| Instructions to follow |
Going down the data below, set down exactly the line with "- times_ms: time" and each line after it through the line with "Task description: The"; no other lines.
==== Data to examine
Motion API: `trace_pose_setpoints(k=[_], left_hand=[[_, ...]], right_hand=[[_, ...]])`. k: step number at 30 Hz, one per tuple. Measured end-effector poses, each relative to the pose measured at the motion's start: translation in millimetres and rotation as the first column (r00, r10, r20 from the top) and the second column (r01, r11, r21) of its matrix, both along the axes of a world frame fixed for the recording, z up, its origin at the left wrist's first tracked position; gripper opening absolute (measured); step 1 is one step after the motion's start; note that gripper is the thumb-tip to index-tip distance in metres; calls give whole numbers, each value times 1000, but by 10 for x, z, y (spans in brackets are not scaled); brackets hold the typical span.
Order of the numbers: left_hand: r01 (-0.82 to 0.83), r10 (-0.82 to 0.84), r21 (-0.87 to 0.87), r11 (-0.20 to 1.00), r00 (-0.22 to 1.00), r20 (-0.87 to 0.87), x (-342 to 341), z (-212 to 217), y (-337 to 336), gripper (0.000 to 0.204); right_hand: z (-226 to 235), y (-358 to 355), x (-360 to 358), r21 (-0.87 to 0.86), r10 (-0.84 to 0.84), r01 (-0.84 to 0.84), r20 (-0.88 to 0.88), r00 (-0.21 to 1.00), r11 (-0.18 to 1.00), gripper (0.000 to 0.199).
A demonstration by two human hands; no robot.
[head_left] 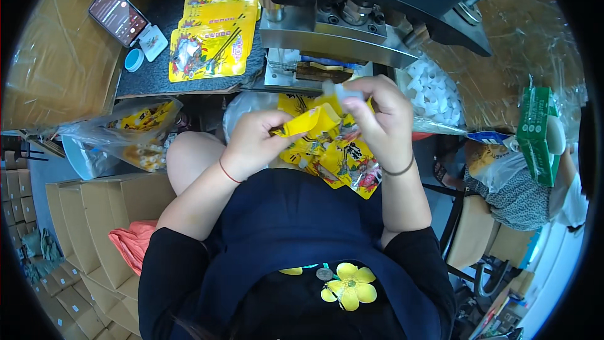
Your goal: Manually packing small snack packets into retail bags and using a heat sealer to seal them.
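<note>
While both hands meet above the lap: left hand pinches a yellow pouch, its long axis running rightward to the right hand, closed on a white spout at the pouch's end.
Yellow pouches heaped on lap; a stack on the dark surface upper left; green box far right.

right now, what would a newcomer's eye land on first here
The bright yellow pouch at centre, pinched in the left hand while the right hand holds a white spout at its top. More yellow pouches lie stacked on the dark mat at upper left, beside the grey metal machine.
</note>
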State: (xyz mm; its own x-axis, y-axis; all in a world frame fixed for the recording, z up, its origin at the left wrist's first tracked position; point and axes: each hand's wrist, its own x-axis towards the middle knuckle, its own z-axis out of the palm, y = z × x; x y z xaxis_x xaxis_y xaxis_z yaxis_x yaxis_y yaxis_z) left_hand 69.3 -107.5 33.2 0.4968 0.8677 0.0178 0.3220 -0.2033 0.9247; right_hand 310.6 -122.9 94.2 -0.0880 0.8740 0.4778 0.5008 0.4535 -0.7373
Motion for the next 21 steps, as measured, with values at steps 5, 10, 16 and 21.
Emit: trace_pose_setpoints(k=[5,10,16,21], left_hand=[[244,-22,-480,843,906,422,253,-41,-140,33],[425,-82,-581,694,848,523,414,-83,-191,33],[378,172,-709,596,802,572,402,-120,327,35],[228,196,-618,752,819,540,336,-258,463,42]], right_hand=[[-1,27,153,-6,80,-82,272,959,997,13],[110,-43,426,-165,119,-67,330,936,984,24],[-133,9,1123,-118,-230,526,804,548,842,27],[-296,83,1172,-175,-192,483,763,617,858,34]])
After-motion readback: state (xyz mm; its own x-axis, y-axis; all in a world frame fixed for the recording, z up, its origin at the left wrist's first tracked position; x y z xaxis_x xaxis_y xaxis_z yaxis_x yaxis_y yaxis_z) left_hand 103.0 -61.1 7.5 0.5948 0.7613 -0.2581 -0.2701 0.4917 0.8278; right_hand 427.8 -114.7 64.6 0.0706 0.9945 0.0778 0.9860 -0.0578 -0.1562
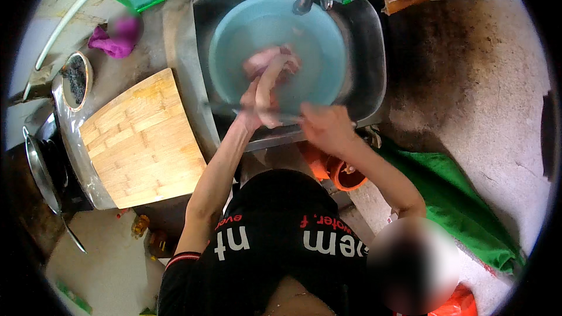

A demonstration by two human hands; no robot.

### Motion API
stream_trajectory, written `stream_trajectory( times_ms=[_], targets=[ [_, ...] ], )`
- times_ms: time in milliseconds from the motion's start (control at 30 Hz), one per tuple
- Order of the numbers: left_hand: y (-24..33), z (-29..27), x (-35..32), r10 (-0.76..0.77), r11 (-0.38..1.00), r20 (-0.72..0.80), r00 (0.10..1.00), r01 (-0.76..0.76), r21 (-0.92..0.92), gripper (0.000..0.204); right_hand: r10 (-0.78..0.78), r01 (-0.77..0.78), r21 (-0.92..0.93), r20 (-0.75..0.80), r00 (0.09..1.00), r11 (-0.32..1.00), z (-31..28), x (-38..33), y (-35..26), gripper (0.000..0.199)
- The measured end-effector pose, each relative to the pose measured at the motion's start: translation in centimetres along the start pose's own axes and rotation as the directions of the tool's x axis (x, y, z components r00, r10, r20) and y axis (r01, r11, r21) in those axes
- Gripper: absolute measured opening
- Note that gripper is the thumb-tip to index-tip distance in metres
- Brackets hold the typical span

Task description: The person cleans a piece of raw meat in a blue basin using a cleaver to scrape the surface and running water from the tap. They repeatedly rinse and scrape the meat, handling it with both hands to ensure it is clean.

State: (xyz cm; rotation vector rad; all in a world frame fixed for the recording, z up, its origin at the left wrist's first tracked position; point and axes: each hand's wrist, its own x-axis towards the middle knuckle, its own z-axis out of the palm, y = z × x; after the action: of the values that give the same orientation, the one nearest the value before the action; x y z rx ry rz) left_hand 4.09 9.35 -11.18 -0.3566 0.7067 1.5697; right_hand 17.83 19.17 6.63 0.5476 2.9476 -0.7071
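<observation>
Gripping a long pale strip of raw meat, the left hand has its fingers closed round it over the light blue basin in the steel sink. Right hand is curled at the sink's front edge, seemingly round a knife; grip blurred. Wooden cutting board lies left of the sink.

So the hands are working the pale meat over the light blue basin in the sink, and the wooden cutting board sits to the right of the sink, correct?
Not quite. The head view shows the wooden cutting board to the left of the sink, not the right. The rest holds: the left hand and the right hand are working the pale meat over the light blue basin.
</observation>
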Motion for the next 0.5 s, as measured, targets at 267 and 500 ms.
stream_trajectory(
  times_ms=[267, 500],
  targets=[
    [1.6, 2.9, -2.0, -0.055, 0.998, -0.042, 0.998, 0.054, -0.013, 0.031, 0.039, -0.045, -0.134, -0.046, 0.998, 0.990, -0.4, 2.3, 1.0, 0.019],
    [1.4, 2.9, -2.2, -0.001, 0.998, -0.065, 0.998, 0.005, 0.060, 0.044, 0.090, -0.085, -0.084, 0.054, 0.994, 0.993, -2.5, 1.0, 0.5, 0.022]
  ],
)
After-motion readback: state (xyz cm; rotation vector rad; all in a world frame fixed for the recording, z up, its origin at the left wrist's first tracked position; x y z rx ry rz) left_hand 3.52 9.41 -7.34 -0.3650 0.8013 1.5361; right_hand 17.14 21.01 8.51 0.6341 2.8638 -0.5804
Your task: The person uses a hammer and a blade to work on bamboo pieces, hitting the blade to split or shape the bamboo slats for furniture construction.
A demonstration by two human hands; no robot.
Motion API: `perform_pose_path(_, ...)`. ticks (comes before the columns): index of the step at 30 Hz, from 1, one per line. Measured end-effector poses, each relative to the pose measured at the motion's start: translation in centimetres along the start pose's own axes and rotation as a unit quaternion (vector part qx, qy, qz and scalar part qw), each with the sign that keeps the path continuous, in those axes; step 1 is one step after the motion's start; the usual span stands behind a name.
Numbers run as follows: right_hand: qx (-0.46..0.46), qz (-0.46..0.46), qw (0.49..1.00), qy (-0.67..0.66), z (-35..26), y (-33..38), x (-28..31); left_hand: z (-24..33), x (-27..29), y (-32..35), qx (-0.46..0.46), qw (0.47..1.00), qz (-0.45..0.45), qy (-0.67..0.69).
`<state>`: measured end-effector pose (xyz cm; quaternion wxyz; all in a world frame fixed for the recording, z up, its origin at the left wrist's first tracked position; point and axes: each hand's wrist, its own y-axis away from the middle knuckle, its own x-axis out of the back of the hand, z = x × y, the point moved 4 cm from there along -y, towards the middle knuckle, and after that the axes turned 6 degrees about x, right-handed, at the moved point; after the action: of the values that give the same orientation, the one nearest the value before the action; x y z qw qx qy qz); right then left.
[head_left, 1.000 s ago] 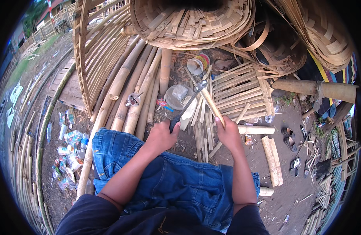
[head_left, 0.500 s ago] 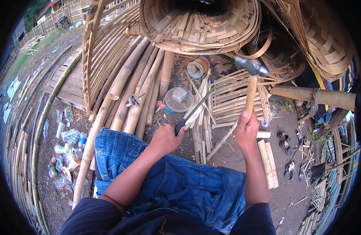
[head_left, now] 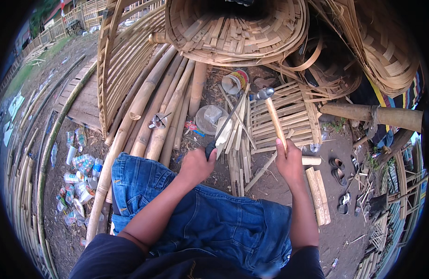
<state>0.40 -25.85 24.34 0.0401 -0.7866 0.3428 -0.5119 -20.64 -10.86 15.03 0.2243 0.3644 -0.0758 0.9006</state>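
Observation:
My left hand (head_left: 196,165) is closed around the black handle of a long knife (head_left: 227,122). Its dark blade slants up and away to the right. A pale split bamboo piece (head_left: 225,128) stands against the blade, in front of a pile of bamboo strips (head_left: 240,160); whether the edge has entered it I cannot tell. In my right hand (head_left: 289,158) is a hammer (head_left: 274,114) with a wooden handle and a metal head. The head leans left, close to the knife's tip but apart from it.
Long bamboo poles (head_left: 149,100) lie to the left, past plastic litter (head_left: 84,176). Woven bamboo baskets (head_left: 242,44) fill the far side. A slatted bamboo panel (head_left: 286,116) lies beyond the strips. Split bamboo pieces (head_left: 318,195) and sandals (head_left: 338,172) are at the right.
The hammer has swung left and down, its head now near the knife's tip. My right hand has shifted slightly left and lower. The pale bamboo piece by the blade looks turned, showing a broader face.

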Motion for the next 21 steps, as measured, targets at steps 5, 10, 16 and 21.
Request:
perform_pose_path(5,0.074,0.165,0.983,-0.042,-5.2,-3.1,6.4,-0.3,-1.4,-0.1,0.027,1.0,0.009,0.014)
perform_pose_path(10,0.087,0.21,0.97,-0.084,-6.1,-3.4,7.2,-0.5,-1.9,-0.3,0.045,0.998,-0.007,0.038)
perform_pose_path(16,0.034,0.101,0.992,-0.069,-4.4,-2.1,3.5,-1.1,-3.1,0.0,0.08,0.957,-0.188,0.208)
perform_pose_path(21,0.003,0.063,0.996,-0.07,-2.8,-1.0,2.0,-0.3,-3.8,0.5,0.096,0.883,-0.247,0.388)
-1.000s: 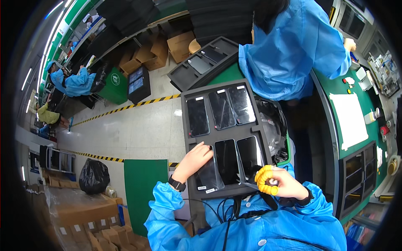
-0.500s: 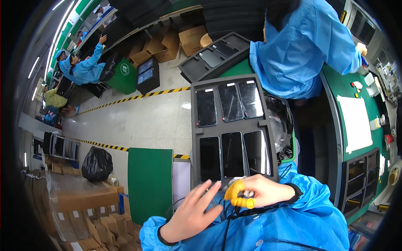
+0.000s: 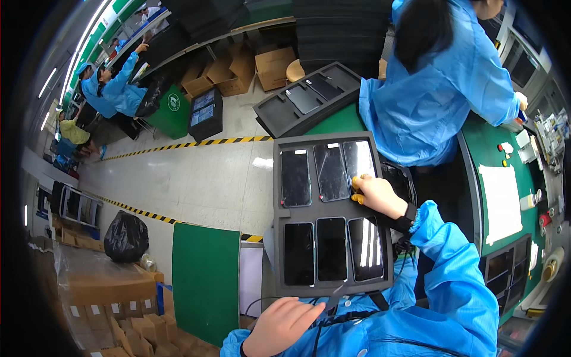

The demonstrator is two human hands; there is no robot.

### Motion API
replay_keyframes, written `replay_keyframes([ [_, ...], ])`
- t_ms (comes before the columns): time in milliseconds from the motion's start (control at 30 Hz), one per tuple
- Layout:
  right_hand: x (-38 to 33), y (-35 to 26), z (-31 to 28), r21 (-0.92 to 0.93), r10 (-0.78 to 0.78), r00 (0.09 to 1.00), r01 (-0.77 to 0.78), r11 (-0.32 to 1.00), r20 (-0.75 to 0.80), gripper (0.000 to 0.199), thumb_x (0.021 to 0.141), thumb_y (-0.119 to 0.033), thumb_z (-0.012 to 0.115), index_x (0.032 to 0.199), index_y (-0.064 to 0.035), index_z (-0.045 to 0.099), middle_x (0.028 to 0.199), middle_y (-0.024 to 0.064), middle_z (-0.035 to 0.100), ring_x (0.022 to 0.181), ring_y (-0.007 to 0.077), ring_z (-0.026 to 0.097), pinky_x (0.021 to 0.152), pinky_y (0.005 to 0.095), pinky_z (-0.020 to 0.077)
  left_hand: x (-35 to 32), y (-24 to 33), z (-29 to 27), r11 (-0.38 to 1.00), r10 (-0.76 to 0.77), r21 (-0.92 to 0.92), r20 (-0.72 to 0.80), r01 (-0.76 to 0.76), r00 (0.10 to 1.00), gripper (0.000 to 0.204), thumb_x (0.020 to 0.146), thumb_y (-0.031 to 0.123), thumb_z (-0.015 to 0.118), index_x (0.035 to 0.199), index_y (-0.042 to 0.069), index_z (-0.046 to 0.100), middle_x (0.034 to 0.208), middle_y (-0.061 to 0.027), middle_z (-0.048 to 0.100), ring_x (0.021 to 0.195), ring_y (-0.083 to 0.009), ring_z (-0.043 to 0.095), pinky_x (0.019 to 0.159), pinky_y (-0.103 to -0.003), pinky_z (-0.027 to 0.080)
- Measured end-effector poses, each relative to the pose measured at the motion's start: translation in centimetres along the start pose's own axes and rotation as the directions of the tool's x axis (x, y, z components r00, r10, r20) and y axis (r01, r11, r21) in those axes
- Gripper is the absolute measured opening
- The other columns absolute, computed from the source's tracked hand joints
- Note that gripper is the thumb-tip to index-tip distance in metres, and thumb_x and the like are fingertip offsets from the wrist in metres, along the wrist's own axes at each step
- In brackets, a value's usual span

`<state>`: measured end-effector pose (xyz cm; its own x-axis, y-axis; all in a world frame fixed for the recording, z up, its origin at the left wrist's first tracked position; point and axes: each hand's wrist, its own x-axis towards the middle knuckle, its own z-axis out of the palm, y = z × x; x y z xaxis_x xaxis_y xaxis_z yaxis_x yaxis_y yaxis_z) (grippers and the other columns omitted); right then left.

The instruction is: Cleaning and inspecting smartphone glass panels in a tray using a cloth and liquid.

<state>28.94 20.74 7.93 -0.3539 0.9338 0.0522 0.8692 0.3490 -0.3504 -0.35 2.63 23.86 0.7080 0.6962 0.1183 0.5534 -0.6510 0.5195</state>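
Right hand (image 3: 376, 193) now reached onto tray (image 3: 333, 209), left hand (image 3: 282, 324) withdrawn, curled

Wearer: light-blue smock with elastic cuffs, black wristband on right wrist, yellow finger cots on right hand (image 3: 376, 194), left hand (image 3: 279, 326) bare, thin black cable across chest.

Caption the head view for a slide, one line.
Right hand with yellow fingertip covers reaches a phone in a dark six-slot tray; left hand rests near its front edge.
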Motion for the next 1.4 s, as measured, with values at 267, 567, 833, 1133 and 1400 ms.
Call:
replay_keyframes([
  [267, 5.8, 3.4, -11.2, 0.289, 0.112, 0.958, -0.032, 0.957, -0.265, 0.014, 0.073, -0.008, 0.064, 0.084, 0.0005, 0.062, 0.079, 0.0222, 0.063, 0.075, 0.0387, 0.062, 0.066, 0.042, 0.049, 3.3, -2.7, -1.7, 0.997, -0.025, 0.073, 0.023, 0.023, 0.999, 0.025, 0.073, 0.008, 0.062, 0.097, 0.006, 0.065, 0.095, -0.0058, 0.064, 0.086, -0.0229, 0.062, 0.088, -0.037, 0.049],
  [567, 3.7, -7.0, -10.4, 0.589, -0.411, 0.749, 0.034, 0.808, 0.52, 0.021, 0.073, -0.011, 0.064, 0.091, 0.0002, 0.061, 0.074, 0.0163, 0.064, 0.07, 0.0296, 0.065, 0.063, 0.0367, 0.0498, 9.0, -5.4, 1.3, 0.792, 0.342, 0.517, 0.064, -0.324, 0.937, 0.013, 0.086, 0.021, 0.053, 0.091, 0.011, 0.06, 0.109, -0.0068, 0.062, 0.101, -0.0169, 0.054, 0.09, -0.03, 0.044],
  [833, 6.8, -5.0, -2.5, 0.591, -0.264, 0.868, -0.042, 0.805, 0.421, 0.023, 0.081, -0.023, 0.068, 0.088, -0.0019, 0.064, 0.088, 0.0134, 0.067, 0.075, 0.0275, 0.066, 0.067, 0.0357, 0.0526, 7.1, -5.9, 2.1, 0.868, 0.364, 0.351, 0.028, -0.35, 0.931, 0.023, 0.083, 0.015, 0.062, 0.106, 0.015, 0.058, 0.095, -0.0024, 0.059, 0.093, -0.0177, 0.058, 0.095, -0.032, 0.043],
  [1133, 6.8, -5.1, 1.5, 0.031, -0.073, 0.961, 0.068, 0.997, 0.265, 0.021, 0.078, -0.021, 0.064, 0.09, -0.0036, 0.064, 0.085, 0.0155, 0.065, 0.076, 0.0334, 0.065, 0.068, 0.041, 0.053, 5.2, -5.4, 2.1, 0.955, 0.185, 0.243, -0.038, -0.17, 0.982, 0.05, 0.078, 0.008, 0.066, 0.126, 0.018, 0.054, 0.095, -0.0053, 0.056, 0.082, -0.0175, 0.059, 0.075, -0.025, 0.052],
  [1400, 8.8, -1.2, -5.1, 0.246, -0.035, 0.982, 0.081, 0.966, -0.184, 0.019, 0.079, -0.018, 0.067, 0.088, -0.0014, 0.065, 0.08, 0.0195, 0.064, 0.075, 0.0371, 0.062, 0.065, 0.0418, 0.0507, 4.6, -5.4, 1.9, 0.993, -0.106, -0.082, -0.224, 0.09, 0.969, 0.024, 0.077, 0.0, 0.065, 0.101, -0.002, 0.065, 0.109, -0.0148, 0.061, 0.087, -0.0246, 0.064, 0.071, -0.027, 0.055],
])
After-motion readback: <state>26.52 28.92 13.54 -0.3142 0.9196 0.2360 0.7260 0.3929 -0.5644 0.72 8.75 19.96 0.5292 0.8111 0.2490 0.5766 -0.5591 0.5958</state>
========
| Answer section |
- times_ms: time in milliseconds from the motion's start (control at 30 Hz), one per tuple
- Order of the numbers: left_hand: y (-24..33), z (-29..27), x (-35..32), r10 (-0.76..0.77), r11 (-0.38..1.00), r20 (-0.72..0.80), r00 (0.10..1.00), r01 (-0.76..0.76), r21 (-0.92..0.92), gripper (0.000..0.204); right_hand: r10 (-0.78..0.78), r01 (-0.77..0.78), r21 (-0.92..0.93), r20 (-0.75..0.80), r00 (0.09..1.00), r11 (-0.32..1.00), z (-31..28), x (-38..33), y (-35..26), gripper (0.000..0.199)
- The measured end-effector pose, each relative to the pose measured at the motion's start: translation in centimetres along the start pose's own axes and rotation as the directions of the tool's x axis (x, y, z components r00, r10, r20) and y axis (r01, r11, r21) in those axes
- Gripper: absolute measured opening
- Note that gripper is the thumb-tip to index-tip distance in metres
- Brackets hold the typical span

Task description: The person cleans a piece of raw meat in a blue basin using a cleaver to scrape the surface and running water from the tap. They repeatedly rinse and scrape the meat, handling it with both hands to ensure it is clean.

Thus the exercise is complete.